Le mystère s'épaissit à la lecture du deuxième inventaire, une liste dressée vingt ans plus tôt dans la ville de Pérouse pour une autre famille les Canali. Ici la "Madeleine mourante" est attibuée à Le Guerchin, un peintre italien dont on confondit souvent les oeuvres avec celles de Caravage quand ce dernier tomba dans l'oubli...
Tout simplement parce qu'il existait un air de famille entre les deux artistes.
Mais alors pourquoi soudainement en 1864 alors que Caravage était largement oublié, son nom a t il fini par réapparaitre ? Et comment expliquer que le tableau soit passé de la famille Canali à celle du Comte Pacelli ? Etaient ils parents ? L'enquête se poursuit à Pérouse aux archives d'Etat pour consulter les inventaires des patrimoines et les testaments.
Voici l'enveloppe qui contenait le testament et qui était fermée de chaque côté. Elle était close avec des sceaux tout autour.
Et c'est celui de Pietro Canali qui lègue à son "bien aimé neveu, Francesco Pacelli 2000 écus, sa montre d'or".
Et voilà la connexion établie ; ils étaient bien en famille...
Et c'est finalement l'épouse de Pietro Canali qui lèguera, à sa mort, la "Madeleine en extase" à Francesco Pacelli. Premier mystère résolu, il faut maintenant remonter dans le passé jusqu'à l'époque de Caravage pour reconstruire l'arbre généalogique de la famille Canali et peut-être identifier la personne qui aurait pu acquérir le tableau.

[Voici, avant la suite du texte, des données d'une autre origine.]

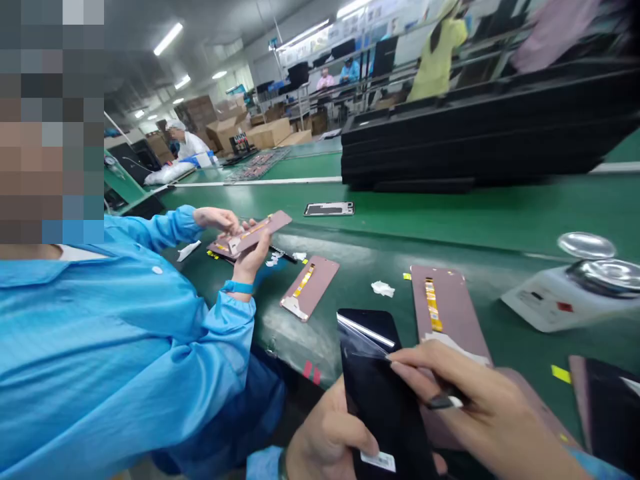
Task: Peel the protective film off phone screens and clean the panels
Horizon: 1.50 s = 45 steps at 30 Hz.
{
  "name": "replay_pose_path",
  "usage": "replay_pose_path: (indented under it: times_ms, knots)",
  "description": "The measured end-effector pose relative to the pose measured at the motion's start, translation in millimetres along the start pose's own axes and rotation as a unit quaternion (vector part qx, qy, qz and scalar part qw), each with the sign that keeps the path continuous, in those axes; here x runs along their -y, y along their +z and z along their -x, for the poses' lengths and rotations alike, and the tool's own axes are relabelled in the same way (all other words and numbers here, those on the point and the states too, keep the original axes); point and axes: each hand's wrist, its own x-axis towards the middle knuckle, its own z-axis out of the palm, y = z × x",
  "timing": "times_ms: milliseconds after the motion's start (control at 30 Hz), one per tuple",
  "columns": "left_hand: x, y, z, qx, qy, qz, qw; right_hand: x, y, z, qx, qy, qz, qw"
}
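My left hand (333, 430) grips a glossy black phone screen (377, 393) from below, its thumb on the front beside a small white label (379, 461). A ceiling light reflects across the screen's upper end. My right hand (480, 393) pinches thumb and forefinger at the screen's right edge, on what looks like a thin clear film (367, 355). A slim tool (445, 402) with a black and white end is tucked in the same hand; its kind is unclear. Behind my right hand lies a pinkish phone screen panel (450, 300), back up, with a gold flex cable (433, 305).
At left, a co-worker in blue (175, 320) holds a similar panel (260, 233). Another panel (311, 287), crumpled white scraps (383, 289) and a phone frame (329, 209) lie on the green bench. A white bottle with a metal top (550, 300) stands right; black trays (465, 147) are stacked behind.
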Motion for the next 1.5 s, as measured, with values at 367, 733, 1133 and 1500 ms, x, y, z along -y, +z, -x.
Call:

C'est à Pérouse que l'on retrouve la maison de Giuseppe Canali, le père de Pietro, où l'on peut voir une belle Madeleine moribonde (aujourd'hui on dit "en extase") de Le Guerchin. C'est très important de constater qu'en 1784, soit 80 ans avant l'inventaire Canali, nous savons que le tableau de La Madeleine se trouve déjà dans la maison Canali à Pérouse. Les Canali font partie d'une dynastie de marchands de soie. Mais il est impossible d'y retrouver leur trace avant la fin du 17ème siècle. Où étaient ils installés à l'époque de Caravage ? C'est Francesca Curti, historienne de l'art, qui va les retrouver au sud de l'Italie à Naples. Et notamment Giovanni Andréa Canali, très actif au début du 17ème siècle comme marchand de soie, était aussi responsable des décisions d'un Vicaria Royal de Naples. C'était un tribunal qui s'occupait des contentieux civils. Et donc des héritages ! C'est peut-être un hasard mais au moment même de la mort de Caravage, Giovanni Andréa Canoli était magistrat royal au tribunal de Naples et s'occupait des héritages contestés. Existe t il un lien entre cet homme et les tout derniers tableaux du Maitre ? Cette question est désormais au coeur de l'enquête.
Au mois de juillet 1607 Caravage se présente devant les fortifications de La Valette, une ville alors en pleine reconstruction. Malte, c'est une étape vers le pardon du Pape et l'espoir d'un retour rapide vers Rome. Caravage espérait recevoir la croix de Malte, accordée aux hommes qui s'étaient illustrés pour leurs mérites et leur vertu.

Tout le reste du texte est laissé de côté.